Scaramanga wrote:I should like to point out that in January / February just after I took delivery of my '16 back in December (Happy Birthday to me!), my SOH% dropped to as low as 91% over a couple of months, I thought the whole thing was headed south, built a spreadsheet, got upset, etc.
I was only commuting 2 - 4 miles to work to the train station, and driving a bit on the weekends to Home Depot and such, still languishing in the 91 - 95% range.
Then my wife got a new job where I work in Bellevue and we've mixed up our commute to where sometimes I drive her and I all the way to Bellevue from Tacoma a couple times a month.

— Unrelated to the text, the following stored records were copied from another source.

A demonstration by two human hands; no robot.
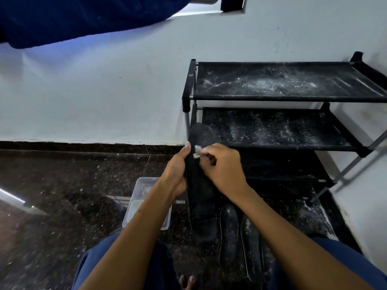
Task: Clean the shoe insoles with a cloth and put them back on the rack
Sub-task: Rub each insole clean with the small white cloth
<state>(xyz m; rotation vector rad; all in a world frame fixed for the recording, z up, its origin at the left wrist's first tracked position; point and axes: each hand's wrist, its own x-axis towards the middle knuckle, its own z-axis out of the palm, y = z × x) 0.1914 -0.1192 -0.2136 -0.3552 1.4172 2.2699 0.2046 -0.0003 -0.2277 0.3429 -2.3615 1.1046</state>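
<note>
My left hand (177,168) grips a long black insole (202,204) by its left edge, holding it upright in front of me. My right hand (225,164) pinches a small whitish cloth (196,152) against the insole's upper part, just below its rounded toe end. Two more black insoles (228,233) (251,248) lie side by side on the dark floor below my right forearm, dusted with white specks. The black shoe rack (293,99) stands against the white wall at the right; its shelves are speckled with white dust.
A clear plastic tub (144,191) sits on the dark speckled floor under my left forearm. Dark blue fabric (83,17) hangs across the top left. My knees in blue trousers and a bare toe show at the bottom edge.
</note>
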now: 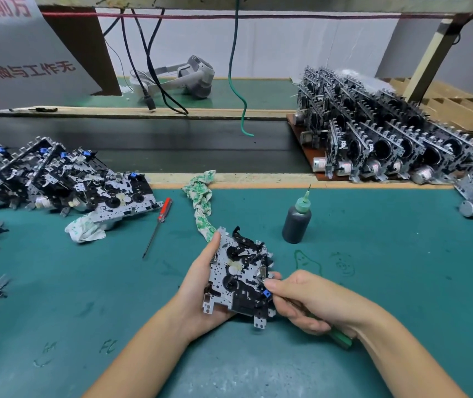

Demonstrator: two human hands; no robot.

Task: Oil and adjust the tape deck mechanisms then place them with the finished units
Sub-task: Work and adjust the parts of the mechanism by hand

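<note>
From your head camera, your left hand (pixel 201 282) cradles a grey metal and black plastic tape deck mechanism (pixel 239 275) from beneath, thumb curled up over its far left edge, lifting it above the teal work mat (pixel 387 282). Your right hand (pixel 301 301) pinches a thin green-handled tool (pixel 340 337), whose tip meets the mechanism's right edge just above a small blue plastic part (pixel 266 294); the handle end pokes out under your wrist.

Just beyond the mechanism stands a dark grey oil bottle with a green needle nozzle (pixel 297 221), upright and near your right hand. A crumpled white and green patterned rag (pixel 202 205) trails from the mat's far edge down to the mechanism's top left corner. Left of it lies a red-handled screwdriver (pixel 159 222), and further left a leaning row of mechanisms with blue tabs (pixel 57 179), one propped on a second rag (pixel 86 229).

To your far right, upright mechanisms with silver motors (pixel 387 145) stand packed on a brown board. A green cable (pixel 235 81) dangles over the dark conveyor belt (pixel 143 145), and behind it sits a grey headset (pixel 192 76).
</note>
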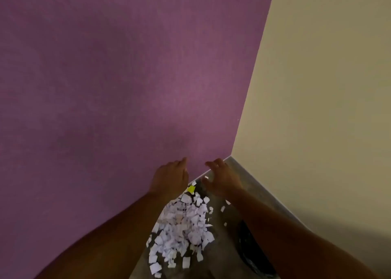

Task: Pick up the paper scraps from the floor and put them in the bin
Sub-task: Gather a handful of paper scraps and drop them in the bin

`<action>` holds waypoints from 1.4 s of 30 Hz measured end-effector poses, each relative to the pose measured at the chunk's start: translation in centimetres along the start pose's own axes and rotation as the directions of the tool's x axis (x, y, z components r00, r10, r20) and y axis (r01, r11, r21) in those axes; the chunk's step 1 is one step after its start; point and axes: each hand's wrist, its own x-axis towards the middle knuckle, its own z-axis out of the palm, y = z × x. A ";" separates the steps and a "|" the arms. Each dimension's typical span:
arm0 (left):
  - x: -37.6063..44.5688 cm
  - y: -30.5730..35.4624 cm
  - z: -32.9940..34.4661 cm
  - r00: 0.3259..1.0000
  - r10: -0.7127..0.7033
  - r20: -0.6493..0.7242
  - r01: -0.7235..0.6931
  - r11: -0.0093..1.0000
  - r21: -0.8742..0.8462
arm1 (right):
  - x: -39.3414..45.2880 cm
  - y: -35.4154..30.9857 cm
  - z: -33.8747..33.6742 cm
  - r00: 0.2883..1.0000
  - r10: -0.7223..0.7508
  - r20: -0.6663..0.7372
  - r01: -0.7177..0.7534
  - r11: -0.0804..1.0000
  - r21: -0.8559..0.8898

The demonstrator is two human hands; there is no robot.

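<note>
White paper scraps (182, 228) are lying heaped on the grey floor (220, 255), one yellow scrap (191, 188) among them; both hands, left hand (169, 178) and right hand (222, 179), are hovering spread and empty.

Grey floor (213, 264), narrow wedge running into the far corner where purple and cream walls meet. Heap of white paper scraps (182, 225) lies along the purple-wall edge, mid to near part of the wedge. One yellow scrap (191, 189) at heap's far end, twd the corner. Few loose white bits on the cream-wall side. Dark, partly hidden object (251, 249) near the cream-wall edge, can't tell what.
</note>
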 end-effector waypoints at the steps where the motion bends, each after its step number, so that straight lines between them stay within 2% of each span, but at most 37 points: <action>1: -0.3 -0.4 0.4 0.999 -0.009 0.036 0.010 1.000 -0.007 | -0.1 -0.1 0.6 1.000 0.015 0.016 -0.015 1.000 0.016; 3: -0.8 -1.3 2.2 0.998 -0.005 0.069 0.009 0.998 -0.058 | -0.2 -0.1 2.0 0.997 0.066 0.050 -0.068 0.997 0.039; 7: -1.8 -3.5 5.6 0.974 -0.058 0.221 0.079 0.993 -0.089 | -0.4 0.0 5.5 0.979 0.160 0.123 -0.169 0.983 0.066; 18: -1.5 -10.1 18.9 0.906 -0.102 0.411 0.179 0.972 -0.152 | 2.0 3.2 18.7 0.922 0.325 0.208 -0.357 0.924 0.135; 25: -0.2 -14.5 31.4 0.880 -0.157 0.449 0.259 0.950 -0.175 | 4.9 8.6 30.6 0.887 0.414 0.207 -0.450 0.875 0.179; 31: -0.4 -17.3 44.7 0.829 -0.233 0.509 0.380 0.902 -0.206 | 7.2 13.6 42.4 0.855 0.491 0.168 -0.518 0.825 0.226; 33: -0.2 -18.1 49.4 0.790 -0.280 0.545 0.479 0.837 -0.265 | 7.8 15.5 46.5 0.847 0.507 0.160 -0.531 0.812 0.243; 37: 0.2 -19.7 58.3 0.645 -0.413 0.643 0.732 0.576 -0.364 | 9.1 19.4 54.3 0.816 0.549 0.181 -0.578 0.766 0.282; 42: 0.3 -22.5 68.6 0.512 -0.525 0.680 0.855 0.386 -0.346 | 10.9 23.9 63.6 0.754 0.636 0.165 -0.648 0.680 0.343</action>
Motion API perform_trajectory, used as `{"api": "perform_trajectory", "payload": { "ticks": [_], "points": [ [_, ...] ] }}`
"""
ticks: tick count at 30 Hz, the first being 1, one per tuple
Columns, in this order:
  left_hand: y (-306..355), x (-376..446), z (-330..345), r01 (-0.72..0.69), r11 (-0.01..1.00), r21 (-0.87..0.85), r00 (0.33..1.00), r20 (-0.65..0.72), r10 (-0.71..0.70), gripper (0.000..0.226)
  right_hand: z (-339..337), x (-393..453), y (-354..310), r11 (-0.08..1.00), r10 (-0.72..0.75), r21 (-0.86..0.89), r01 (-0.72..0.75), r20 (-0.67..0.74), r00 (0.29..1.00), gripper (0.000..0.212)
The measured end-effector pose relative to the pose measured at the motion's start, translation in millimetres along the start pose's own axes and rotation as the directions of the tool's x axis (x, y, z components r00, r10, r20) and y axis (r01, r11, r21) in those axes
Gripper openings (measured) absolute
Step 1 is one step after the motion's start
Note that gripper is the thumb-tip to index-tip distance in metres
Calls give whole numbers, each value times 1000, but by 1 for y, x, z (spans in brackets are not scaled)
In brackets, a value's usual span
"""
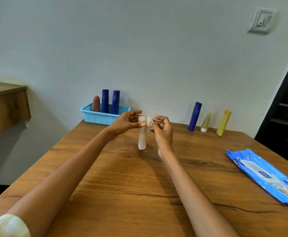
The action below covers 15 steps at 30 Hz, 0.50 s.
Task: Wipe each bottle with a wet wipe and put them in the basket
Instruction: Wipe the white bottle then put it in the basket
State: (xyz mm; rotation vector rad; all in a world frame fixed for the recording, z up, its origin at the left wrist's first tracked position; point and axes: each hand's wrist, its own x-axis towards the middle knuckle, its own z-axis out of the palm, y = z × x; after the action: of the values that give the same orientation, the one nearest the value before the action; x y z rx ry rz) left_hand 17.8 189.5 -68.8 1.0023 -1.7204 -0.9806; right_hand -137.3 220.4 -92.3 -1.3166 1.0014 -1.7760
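Two hands at frame centre: my left hand (124, 123) pinches top of pale bottle (142, 138) standing on counter (122, 177); my right hand (163, 130) pinches wet wipe (148, 120) against bottle top.

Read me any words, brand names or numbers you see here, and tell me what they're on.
"mee": partial white letters on the near edge of the blue plastic wet-wipe pack.
Its flap label and other print: too blurred to read.
Bottles, light-blue plastic basket, white wall switch: no legible text.

Home room: wooden table (139, 185), wall switch (261, 20)
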Motion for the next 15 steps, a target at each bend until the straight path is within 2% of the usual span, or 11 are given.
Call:
{"api": "perform_trajectory", "payload": {
  "ticks": [2, 4, 6, 8, 10, 12, 15],
  "points": [
    [-2, 0, 1, -1, 1000, -3, 1000, -13, 1, 63, -2, 1, -1, 1000, -3, -5, 3, 0, 1000, 18],
    [-2, -1, 6, -4, 1000, -1, 1000, -20, 4, 63, -4, 2, 0, 1000, 11, 17, -10, -85, 996, 16],
    [-2, 0, 10, -9, 1000, 11, 1000, -23, 9, 64, -8, 4, 2, 995, 86, 78, -70, -232, 969, 14],
    [-2, 1, 12, -11, 1000, 20, 1000, -23, 11, 64, -12, 8, 5, 973, 213, 155, -171, -316, 925, 16],
    [-3, 2, 13, -10, 1000, 22, 1000, -29, 10, 63, -14, 9, 8, 948, 307, 175, -267, -276, 911, 24],
    [-4, 2, 14, -16, 999, 32, 999, -42, 17, 63, -10, 6, 6, 927, 344, 205, -313, -142, 928, 28],
    [-4, 1, 15, -20, 999, 48, 997, -69, 23, 62, -1, 0, 1, 933, 295, 207, -294, 29, 955, 24]
  ]
}}
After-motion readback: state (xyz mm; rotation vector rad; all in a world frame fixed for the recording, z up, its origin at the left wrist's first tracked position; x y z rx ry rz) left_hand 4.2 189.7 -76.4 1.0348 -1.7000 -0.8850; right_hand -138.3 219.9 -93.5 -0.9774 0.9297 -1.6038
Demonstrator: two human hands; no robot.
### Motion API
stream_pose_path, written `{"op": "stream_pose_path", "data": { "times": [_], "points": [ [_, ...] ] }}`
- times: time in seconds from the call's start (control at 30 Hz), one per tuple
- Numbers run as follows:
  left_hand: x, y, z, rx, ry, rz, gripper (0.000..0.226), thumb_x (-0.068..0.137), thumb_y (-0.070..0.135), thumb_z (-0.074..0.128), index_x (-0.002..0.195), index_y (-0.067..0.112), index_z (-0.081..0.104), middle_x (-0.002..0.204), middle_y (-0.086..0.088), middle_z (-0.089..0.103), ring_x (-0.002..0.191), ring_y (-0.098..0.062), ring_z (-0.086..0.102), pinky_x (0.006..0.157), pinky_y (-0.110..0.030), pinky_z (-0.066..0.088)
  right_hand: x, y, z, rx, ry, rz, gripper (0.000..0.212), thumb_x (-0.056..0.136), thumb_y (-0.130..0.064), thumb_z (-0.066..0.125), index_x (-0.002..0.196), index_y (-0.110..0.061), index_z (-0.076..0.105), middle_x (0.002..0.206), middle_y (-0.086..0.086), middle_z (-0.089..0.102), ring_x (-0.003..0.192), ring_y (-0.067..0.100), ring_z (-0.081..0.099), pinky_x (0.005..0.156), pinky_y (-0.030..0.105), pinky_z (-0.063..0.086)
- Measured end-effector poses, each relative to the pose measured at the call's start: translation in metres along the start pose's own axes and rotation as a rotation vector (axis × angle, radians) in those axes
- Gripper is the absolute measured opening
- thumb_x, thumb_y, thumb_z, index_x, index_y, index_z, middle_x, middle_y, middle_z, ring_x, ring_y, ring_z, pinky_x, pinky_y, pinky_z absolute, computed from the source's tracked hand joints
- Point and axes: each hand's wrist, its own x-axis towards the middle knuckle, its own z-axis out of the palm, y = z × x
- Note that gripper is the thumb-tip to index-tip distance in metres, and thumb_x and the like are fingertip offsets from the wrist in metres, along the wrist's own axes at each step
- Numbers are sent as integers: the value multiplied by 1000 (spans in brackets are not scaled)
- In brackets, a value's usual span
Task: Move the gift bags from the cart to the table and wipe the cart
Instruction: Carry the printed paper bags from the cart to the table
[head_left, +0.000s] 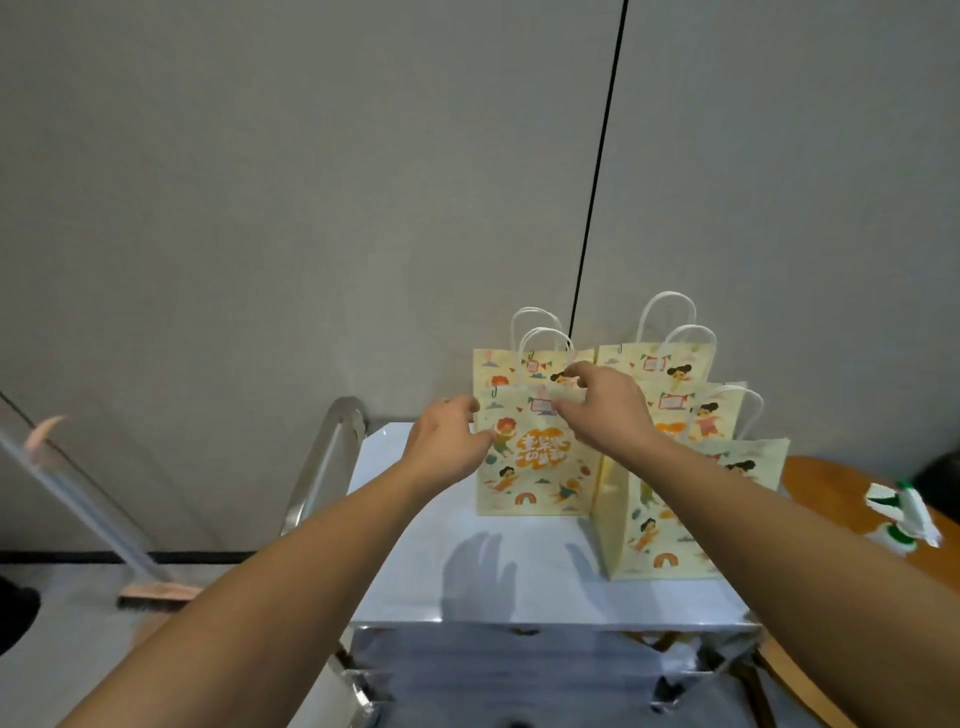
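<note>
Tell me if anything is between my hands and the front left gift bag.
Nothing visible. The left hand is at the left edge of the front left bag, and the right hand is at its top edge. Whether either hand already grips it is unclear. The other bags stand behind and to its right, out of the way.

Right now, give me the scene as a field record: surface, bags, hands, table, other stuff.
surface: cart top, white, glossy
bags: several yellow printed gift bags standing upright on the cart's far right part; front-left bag is the one being handled; exact count unclear from overlap
left hand: fingers at the front-left bag's left edge
right hand: fingers curled at that bag's top rim
table: round, wooden, right of the cart, no bags seen on it
on table: spray bottle, white and green
floor left: broom
</note>
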Motion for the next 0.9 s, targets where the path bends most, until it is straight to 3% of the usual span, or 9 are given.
{"op": "stream_pose_path", "data": {
  "times": [0.1,0.23,0.3,0.37,0.47,0.57,0.63,0.73,0.9],
  "points": [
    [40,11,5,-4,-13,-23,47,96,34,66,139,19,52,135,-1,54,111,-19,55,81,-30,46,47,-2,3,-4,71,3,58,92,-38,68,143,-20,50,133,5,61,115,28,61,93,40,51],
    [80,19,15,89,-41,7,49,98,31,62,144,21,47,137,-1,47,123,-22,49,91,-30,43,93,-1,16,21,29,4,55,91,-40,67,140,-19,54,126,4,64,113,26,60,88,37,49],
    [97,21,23,133,-71,17,48,98,30,62,143,23,48,135,-1,50,122,-23,51,95,-35,47,108,1,24,67,-17,7,35,90,-39,67,119,-19,66,106,2,71,97,23,65,78,35,53],
    [108,22,31,171,-120,34,42,97,29,62,137,25,53,128,0,58,115,-23,57,94,-38,53,114,1,29,140,-34,10,19,90,-36,66,86,-17,68,80,0,67,77,19,63,68,38,55],
    [119,18,42,270,-188,62,28,95,29,56,123,24,60,112,-3,67,100,-27,65,84,-45,59,119,-4,31,257,-20,28,33,87,-31,63,59,-17,54,57,-2,51,57,14,49,53,32,40],
    [125,13,38,310,-218,89,21,98,26,53,114,20,65,105,-2,67,90,-25,63,78,-41,59,121,-13,28,291,-1,55,31,80,-25,63,54,-10,54,53,0,46,55,16,45,53,36,44],
    [129,7,31,367,-225,124,22,99,26,55,115,18,67,101,0,62,84,-20,56,71,-33,50,121,-21,26,295,5,73,27,77,-21,63,59,-1,57,56,4,46,56,17,45,53,40,44],
    [133,-6,16,368,-227,178,25,98,24,58,120,17,68,105,-3,64,84,-17,51,69,-28,43,114,-36,25,304,34,94,25,74,-16,63,66,7,57,59,6,43,57,19,43,52,37,36],
    [121,-21,-18,370,-232,313,23,93,25,64,115,19,68,104,-1,66,88,-22,58,75,-34,52,81,-76,17,320,141,133,25,71,-12,65,51,-11,50,54,3,43,54,17,43,52,36,39]
  ]
}}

About a 78 mile round trip on the freeway, in the HOV.
Lo and behold, my SOH% has returned to 100% and has stayed there for over a month consistently.
I don't know (okay I doubt) that the battery had just improved miraculously, it's likely just fat fingered instrumentation, but it's interesting from LeafSpy's point of view, the battery LIKES to be driven long distances where it starts at 100% full charge, get's driven at freeway speeds down to sub 20% and charged again on a timer the night before we take off again finishing at 100% within 20 minutes of departure.
Go figure, my spreadsheet has taken a u-turn and with less than 2k on the odometer things don't look so black.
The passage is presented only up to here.